When goal setting, I used to ask myself, “Do I have what it takes to accomplish this?” Unfortunately this drove a bit of insubstantial guesswork resulting in an emotional decision. Now I try to ask myself, “Do I want to create the habits of someone who can achieve this?” This means we have to actually get to know what the routine of a successful person looks like, unless it’s something nobody has ever done before, in which case the best we can do is model a plan based on the closest comparable footprint we can find. With that said, merely mimicking another athlete’s programing won’t clone that athlete’s results. Simply put, we cannot possess another athlete’s character, which was built in unique conditions and formed from deeply personal experiences. We can, however take inspiration from another’s success and use it to cultivate a set of experiences and actions which form our own character.

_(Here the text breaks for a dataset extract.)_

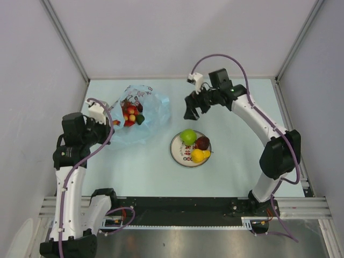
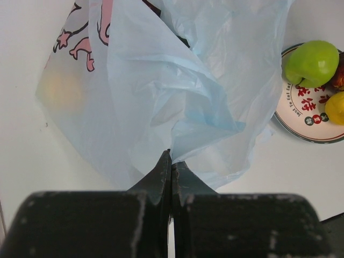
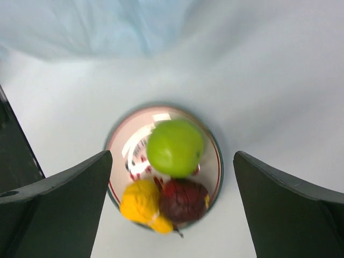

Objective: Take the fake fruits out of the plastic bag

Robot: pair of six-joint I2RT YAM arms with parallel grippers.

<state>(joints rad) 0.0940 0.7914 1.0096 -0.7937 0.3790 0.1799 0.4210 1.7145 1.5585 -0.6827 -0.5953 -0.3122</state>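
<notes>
Left hand [image 2: 171, 161] is clenching a fold of the plastic bag [image 2: 161, 97], holding it off the worktop [image 1: 145, 166], so it is busy. Right hand [image 1: 192, 110] is hanging released, jaws wide apart, over the plate's [image 1: 176, 152] far edge. Green apple [image 1: 188, 136], yellow piece [image 1: 199, 156] and dark red piece [image 1: 202, 142] are sitting on the plate. Red berries [image 1: 129, 113] and dark green piece [image 1: 140, 119] are lying inside the bag, far-left of the plate, showing through the mouth. Left hand is sitting nearer them, but the free right hand is likely the one reaching: leftward away from the plate, then down into the mouth.
</notes>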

Most fitness industry marketing is geared toward tricking us into viewing our future success based on the results of just one (often intense) bout of exercise, series of sessions or short term program. This would also apply to nutrition and recovery practices as much as it does to strength and conditioning, obviously. “If I can just accomplish short-term goal ‘x,' then I’ll be in a much better place and it will be easy to tackle any other hard stuff.” This attitude can cause even the most driven trainee to rush to the top of a hill only to fall off into a valley, at the foot of a daunting mountain that they now have no ability to climb. Instead, a commitment to a process, not just a program or outcome, of habitually taking steps that cultivate skill, of eschewing actions that delay progress, these habits forge more capable people.

Progress really comes down to this. As human beings, one of our greatest gifts is the amazing ability to learn and to adapt. New skill and physical adaptation is what we hope to achieve from training, of course, but what actually drives this adaptation? Well… Consistent exposure to the adaptive stimulus, of course. And what is consistency, but being in the habit of doing something? Sounds simple, right? But as much as I love to extol the simple virtues of practice, research has shown that engaging in deliberate practice only accounts for about 12% of the change we see in the quality of our performance. We want to do a whole lot better than just 12% so if consistent practice isn’t all that we need, then what else goes into this cocktail?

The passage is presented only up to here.